Wednesday, April 15, 2009

Teabagged!

I was musing over the recent 'tea-party' movement going on, and I realized something felt wrong about it. So I did some digging, and a lot of intense, laborious research. I ended up meeting an informant in a parking garage, who requested I call him 'deep throat,' even though I already knew his name. It was a little weird, but I acquiesced just to smooth things out. He gave me a manila folder full of information, and a few names of insiders I could contact. Several hours and two death-threats later, this is what I was able to understand.

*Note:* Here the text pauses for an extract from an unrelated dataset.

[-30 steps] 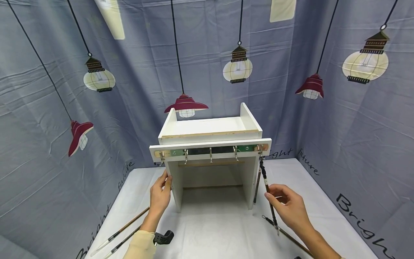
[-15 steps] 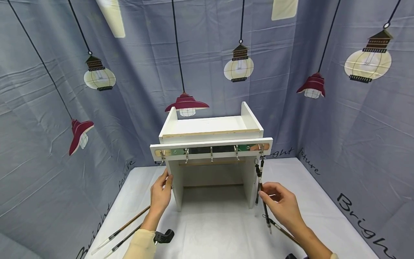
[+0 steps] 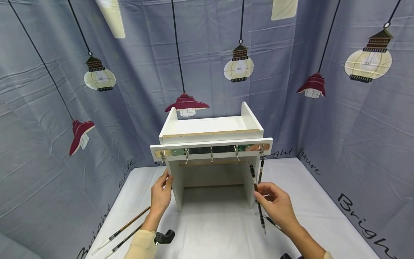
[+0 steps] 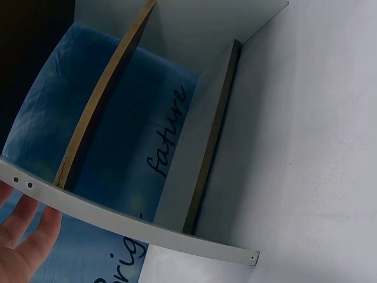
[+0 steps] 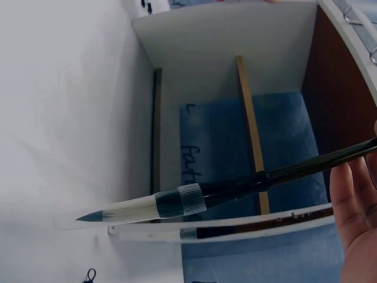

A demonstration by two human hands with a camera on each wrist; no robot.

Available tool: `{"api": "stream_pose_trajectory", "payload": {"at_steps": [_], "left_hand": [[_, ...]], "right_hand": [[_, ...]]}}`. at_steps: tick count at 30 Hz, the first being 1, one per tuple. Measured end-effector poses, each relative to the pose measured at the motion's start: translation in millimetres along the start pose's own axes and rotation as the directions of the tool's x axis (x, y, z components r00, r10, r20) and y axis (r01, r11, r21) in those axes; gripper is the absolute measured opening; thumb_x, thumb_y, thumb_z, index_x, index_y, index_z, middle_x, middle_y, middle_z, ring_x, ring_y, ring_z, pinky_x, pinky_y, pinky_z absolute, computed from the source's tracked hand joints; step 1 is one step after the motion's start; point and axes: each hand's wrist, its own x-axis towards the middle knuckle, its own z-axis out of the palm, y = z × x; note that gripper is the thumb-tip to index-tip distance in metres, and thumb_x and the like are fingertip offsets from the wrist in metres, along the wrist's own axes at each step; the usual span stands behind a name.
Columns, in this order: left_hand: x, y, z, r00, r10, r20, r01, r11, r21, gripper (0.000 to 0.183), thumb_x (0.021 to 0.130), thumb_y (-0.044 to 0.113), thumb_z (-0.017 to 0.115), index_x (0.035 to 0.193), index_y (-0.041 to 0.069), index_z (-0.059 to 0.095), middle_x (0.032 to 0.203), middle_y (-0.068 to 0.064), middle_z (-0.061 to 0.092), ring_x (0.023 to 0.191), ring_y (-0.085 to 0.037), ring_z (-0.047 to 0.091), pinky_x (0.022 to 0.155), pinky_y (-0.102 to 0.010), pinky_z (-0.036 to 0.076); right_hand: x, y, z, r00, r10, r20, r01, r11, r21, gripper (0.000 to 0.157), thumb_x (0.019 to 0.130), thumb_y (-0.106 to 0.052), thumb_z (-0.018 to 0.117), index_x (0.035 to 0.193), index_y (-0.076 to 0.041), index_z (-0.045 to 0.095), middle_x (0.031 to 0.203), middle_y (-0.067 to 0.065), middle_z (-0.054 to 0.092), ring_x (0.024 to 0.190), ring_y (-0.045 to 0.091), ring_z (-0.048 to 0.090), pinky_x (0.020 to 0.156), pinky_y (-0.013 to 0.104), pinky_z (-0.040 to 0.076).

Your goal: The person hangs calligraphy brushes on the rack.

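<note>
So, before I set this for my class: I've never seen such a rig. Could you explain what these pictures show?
No machine here: a person works bare-handed. The view with both arms comes from a head-worn camera, looking forward and down; the two close-ups come from wrist cameras, each facing that hand's work. The right hand holds a brush, tip down, while the left hand touches the side of a white shelf. Hooks run along the shelf's front, and a second brush appears to hang at the right end. On the white table lie two more brushes beside the left sleeve, and another brush partly hidden by the right hand.
</note>
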Motion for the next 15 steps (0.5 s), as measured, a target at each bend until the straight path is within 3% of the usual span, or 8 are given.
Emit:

The entire tea-party movement was actually a well-orchestrated and secretly executed effort by the tea industry to counteract slumping sales in the current recession. As jobs are lost and disposable income decreases or disappears in hard times, high-end products, like Maserati's, caviar and tea, suffer. So the shrouded hands behind the latter pained industry began to move, knowing full well that April 15th loomed in America's collective future, and we have a notorious displeasure for paying taxes. With Obama's tax restructuring in our minds, the stage was set for a hot-beverage coup the likes of which have not been seen since the coffee revolt of 1918. All they needed to do was plant the idea. All it took was a mass e-mail to a group of conservative pundits, known as the 'Illogicatti,' bringing up the subject of a certain Boston Harbor incident, and the seeds were sown. The new 'tea-party' movement spread like wildfire among impressionable, gullible and half-witted conservative population, looking for an outlet to their repressed anger and anxiety over the loss of any political viability for years to come.
The movement was supported and covered by the easily duped and equally impressionable media; the repressed media, mind you, not that liberal media. People began purchasing tea in bulk, much to the amusement and suppressed glee of the tea industry. The string-pulling had worked. Tea bags began appearing with tax returns at the IRS, and with the purchase by one group in particular of one million teabags, tea would now be on the minds of Americans again, and the tea industry has won a secret battle. This beverage will again take the spot as the preferred beverage in the mind of America, and there's not a protest anywhere that can stop it.

We were fooled into buying mass amounts of product by an industry worried about its future, much like how the fashion industry renews 'trends' to save things like angora, uncomfortable shoes and novelty-sized glasses. It was a duping of massive scale; the country was, if you will, teabagged.